Before I arrived in India, two of the places I was most looking forward to visiting were Pushkar and Udaipur.
When I booked the trip, I hadn’t heard of either of them before, but the more I read about them, the more I was looking forward to visiting them.
I was sad to be leaving Jaipur, but I was excited to see what Pushkar would have in store for us.
At the heart of Pushkar, lies a holy lake, the destination for thousands of Hindus each year. The lake is surrounded by 52 bathing ghats, where Hindu pilgrims bathe in its holy waters.
Having arrived in Delhi where the temperatures were much colder than expected, Pushkar gave us our first real glimpse of blue skies, sunshine, and warmer day time temperatures. Although the mornings and evenings were still chilly, it was time to unpack the sunglasses and sun lotion as well as those lighter layers!

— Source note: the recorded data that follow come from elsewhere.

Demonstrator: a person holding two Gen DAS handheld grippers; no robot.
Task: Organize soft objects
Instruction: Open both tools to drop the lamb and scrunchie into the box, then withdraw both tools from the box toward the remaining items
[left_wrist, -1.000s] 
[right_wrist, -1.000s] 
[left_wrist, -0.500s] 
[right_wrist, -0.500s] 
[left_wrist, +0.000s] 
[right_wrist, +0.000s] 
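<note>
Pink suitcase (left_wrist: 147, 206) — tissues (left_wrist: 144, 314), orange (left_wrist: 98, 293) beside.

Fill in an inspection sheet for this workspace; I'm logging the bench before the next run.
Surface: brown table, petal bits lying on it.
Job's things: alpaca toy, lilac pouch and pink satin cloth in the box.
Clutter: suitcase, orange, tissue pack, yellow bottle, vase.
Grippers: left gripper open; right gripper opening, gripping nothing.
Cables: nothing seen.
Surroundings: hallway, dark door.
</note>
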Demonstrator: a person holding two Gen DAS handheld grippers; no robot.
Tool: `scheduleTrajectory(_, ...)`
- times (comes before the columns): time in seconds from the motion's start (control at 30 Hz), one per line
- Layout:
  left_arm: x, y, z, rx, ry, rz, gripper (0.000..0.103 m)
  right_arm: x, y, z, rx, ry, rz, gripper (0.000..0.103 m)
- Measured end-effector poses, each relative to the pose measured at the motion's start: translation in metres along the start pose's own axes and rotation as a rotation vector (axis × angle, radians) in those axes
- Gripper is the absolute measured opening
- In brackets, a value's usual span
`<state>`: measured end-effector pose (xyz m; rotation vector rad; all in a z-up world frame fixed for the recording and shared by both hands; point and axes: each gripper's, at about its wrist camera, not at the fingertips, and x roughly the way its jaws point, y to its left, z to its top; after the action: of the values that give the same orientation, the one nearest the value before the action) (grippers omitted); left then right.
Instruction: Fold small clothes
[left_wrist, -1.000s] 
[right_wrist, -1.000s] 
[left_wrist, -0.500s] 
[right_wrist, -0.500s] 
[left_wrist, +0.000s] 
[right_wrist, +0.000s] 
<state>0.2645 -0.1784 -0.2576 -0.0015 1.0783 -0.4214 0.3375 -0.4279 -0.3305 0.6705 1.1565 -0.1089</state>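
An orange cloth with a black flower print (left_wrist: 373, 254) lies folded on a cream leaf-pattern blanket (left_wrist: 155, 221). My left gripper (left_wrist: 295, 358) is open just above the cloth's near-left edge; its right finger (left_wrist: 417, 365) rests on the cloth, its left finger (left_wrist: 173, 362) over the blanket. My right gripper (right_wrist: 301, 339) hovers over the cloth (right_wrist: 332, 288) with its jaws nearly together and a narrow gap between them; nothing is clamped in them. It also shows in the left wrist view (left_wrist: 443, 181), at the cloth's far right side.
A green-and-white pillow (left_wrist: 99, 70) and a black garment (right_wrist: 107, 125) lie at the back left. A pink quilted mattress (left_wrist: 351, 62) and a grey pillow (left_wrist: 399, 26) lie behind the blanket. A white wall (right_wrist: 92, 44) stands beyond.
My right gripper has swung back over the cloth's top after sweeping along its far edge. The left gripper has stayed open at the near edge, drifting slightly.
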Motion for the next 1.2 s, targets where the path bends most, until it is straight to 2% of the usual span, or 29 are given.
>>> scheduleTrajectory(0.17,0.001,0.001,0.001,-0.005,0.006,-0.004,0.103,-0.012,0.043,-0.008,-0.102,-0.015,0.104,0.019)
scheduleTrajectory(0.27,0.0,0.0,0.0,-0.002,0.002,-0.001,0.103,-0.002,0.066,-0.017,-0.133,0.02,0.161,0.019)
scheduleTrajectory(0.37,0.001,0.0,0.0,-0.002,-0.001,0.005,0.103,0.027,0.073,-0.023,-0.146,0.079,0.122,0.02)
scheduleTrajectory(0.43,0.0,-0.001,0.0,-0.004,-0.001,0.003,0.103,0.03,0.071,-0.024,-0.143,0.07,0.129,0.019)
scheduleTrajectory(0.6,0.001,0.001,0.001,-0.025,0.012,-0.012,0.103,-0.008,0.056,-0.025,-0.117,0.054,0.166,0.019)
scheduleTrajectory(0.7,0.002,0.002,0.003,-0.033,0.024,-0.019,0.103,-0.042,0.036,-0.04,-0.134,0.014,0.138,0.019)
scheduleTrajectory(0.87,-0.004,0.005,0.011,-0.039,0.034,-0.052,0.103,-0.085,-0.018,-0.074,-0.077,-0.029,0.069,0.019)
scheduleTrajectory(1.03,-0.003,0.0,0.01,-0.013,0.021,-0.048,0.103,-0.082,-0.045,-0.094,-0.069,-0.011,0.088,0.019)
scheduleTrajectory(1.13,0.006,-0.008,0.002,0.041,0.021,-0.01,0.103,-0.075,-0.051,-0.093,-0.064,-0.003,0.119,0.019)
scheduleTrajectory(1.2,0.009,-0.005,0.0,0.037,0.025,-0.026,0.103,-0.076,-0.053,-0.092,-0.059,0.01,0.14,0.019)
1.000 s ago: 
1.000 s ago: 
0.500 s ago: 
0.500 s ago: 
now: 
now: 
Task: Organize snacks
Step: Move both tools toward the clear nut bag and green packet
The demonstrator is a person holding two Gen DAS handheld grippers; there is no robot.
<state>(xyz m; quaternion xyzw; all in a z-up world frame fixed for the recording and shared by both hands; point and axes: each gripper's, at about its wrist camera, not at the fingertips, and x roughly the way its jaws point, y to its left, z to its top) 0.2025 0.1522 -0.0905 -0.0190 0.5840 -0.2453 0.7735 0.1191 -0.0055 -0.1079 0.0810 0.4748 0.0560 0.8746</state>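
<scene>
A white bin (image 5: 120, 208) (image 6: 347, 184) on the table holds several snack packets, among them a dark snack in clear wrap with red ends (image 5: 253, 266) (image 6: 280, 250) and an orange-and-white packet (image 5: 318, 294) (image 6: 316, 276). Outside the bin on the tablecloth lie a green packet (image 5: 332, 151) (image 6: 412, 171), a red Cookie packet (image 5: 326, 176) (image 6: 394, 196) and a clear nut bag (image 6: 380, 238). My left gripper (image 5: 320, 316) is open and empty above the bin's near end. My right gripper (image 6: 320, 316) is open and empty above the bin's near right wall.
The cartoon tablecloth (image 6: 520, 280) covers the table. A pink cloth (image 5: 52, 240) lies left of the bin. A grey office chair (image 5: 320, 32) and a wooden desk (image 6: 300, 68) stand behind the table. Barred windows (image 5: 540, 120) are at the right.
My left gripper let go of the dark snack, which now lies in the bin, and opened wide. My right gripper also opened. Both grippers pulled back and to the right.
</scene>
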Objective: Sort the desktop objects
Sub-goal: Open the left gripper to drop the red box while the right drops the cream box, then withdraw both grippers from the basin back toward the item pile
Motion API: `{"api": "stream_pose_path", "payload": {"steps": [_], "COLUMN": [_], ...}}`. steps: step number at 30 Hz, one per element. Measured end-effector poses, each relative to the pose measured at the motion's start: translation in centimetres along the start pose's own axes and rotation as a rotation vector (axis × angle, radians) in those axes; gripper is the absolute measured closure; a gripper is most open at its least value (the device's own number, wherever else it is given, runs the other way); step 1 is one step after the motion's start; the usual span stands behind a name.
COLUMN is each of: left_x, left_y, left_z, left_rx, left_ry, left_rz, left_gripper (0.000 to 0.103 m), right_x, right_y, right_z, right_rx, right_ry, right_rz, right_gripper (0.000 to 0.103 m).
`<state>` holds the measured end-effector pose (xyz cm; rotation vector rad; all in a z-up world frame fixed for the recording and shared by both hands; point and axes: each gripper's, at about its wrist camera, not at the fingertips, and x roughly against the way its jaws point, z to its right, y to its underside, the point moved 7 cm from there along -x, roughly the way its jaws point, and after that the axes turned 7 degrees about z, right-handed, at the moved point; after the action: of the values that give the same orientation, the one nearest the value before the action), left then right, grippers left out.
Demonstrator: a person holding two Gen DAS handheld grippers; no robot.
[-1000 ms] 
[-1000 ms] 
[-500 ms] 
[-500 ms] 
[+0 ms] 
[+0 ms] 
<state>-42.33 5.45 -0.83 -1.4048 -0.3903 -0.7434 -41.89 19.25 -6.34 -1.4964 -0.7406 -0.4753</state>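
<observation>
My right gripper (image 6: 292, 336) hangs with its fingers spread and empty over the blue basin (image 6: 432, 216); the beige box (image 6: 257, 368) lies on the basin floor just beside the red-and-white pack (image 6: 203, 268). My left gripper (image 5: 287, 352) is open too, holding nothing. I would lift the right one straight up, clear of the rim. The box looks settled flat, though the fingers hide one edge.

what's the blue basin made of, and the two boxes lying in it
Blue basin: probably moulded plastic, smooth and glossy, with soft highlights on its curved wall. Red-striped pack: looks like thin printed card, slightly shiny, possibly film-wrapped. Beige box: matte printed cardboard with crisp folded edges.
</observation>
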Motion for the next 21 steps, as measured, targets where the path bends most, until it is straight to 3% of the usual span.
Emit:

Hotel New Park was completely different to any of the other hotels we stayed in on this trip. It was the only ‘resort’ we stayed in, but again, as with much of our trip so far, we struggled for any hot water to shower and the WiFi was non existent for the large part. However, the grounds of the hotel were beautiful and the food was pretty good too.
Having arrived at the hotel somewhere between midday and early afternoon, we had lunch outside on the lawn and then headed off into Pushkar for our orientation walk. Pushkar was the first place we would have a whole free day to ourselves so it was time to have a mooch around to see what we could do with our spare day the following day.
We were lucky enough to arrive at the holy lake, at the most beautiful time of day. The sun was starting to lower, and cast a beautiful, warm, glow across the lake and its surrounding buildings.
Pushkar had a very different vibe to it than anywhere else we had visited in India so far. Whilst it was still very ‘Indian’, it certainly had a European vibe to it, and at times, it very much reminded me of Ibiza, with its hippie stalls, bohemian laid-backness , and numerous ‘cafe’s’ selling an assortment of ‘mushrooms’! Pushkar attracts a high number of Israeli tourists each year, who take ‘bohemian’ to a whole other level. It’s also easier to buy European cuisine here than in many other towns and cities we had visited so far, so for those who were tiring of eating curry, there were plenty of other cuisines available in Pushkar.
After getting aquainted with this wonderful place, it was time to head to a local families home for a home cooked meal. Intrepid partner up with a local family, who are paid to cook for Intrepid groups. We sat outside the families home, in their courtyard, with a small fire going in the corner. The most striking thing about the service, was the fact it was the men of the household who served us our food. The women stayed in the kitchen to cook, and only one of them came outside afterwards to sit down whilst we waited for our taxi rides home. The men, including a young boy, brought out large trays for each of us. They then brought out a constant stream of food, which included different breads, rice, vegetarian dishes, meat dishes and chutneys. When we could eat no more, this was followed by a portion of Rice Kheer. It’s certainly an aquired taste, but having had it before in the UK, I was keen to try the true Indian version. I was definitely in the minority (as usually happens!) who liked it though!
Soon enough it was time for the other men in the household to return us to our hotel in their taxi’s, ready for a good nights sleep. Day 7 would be our earliest start yet, but we had a hill to climb in the morning, ready to see something truly beautiful.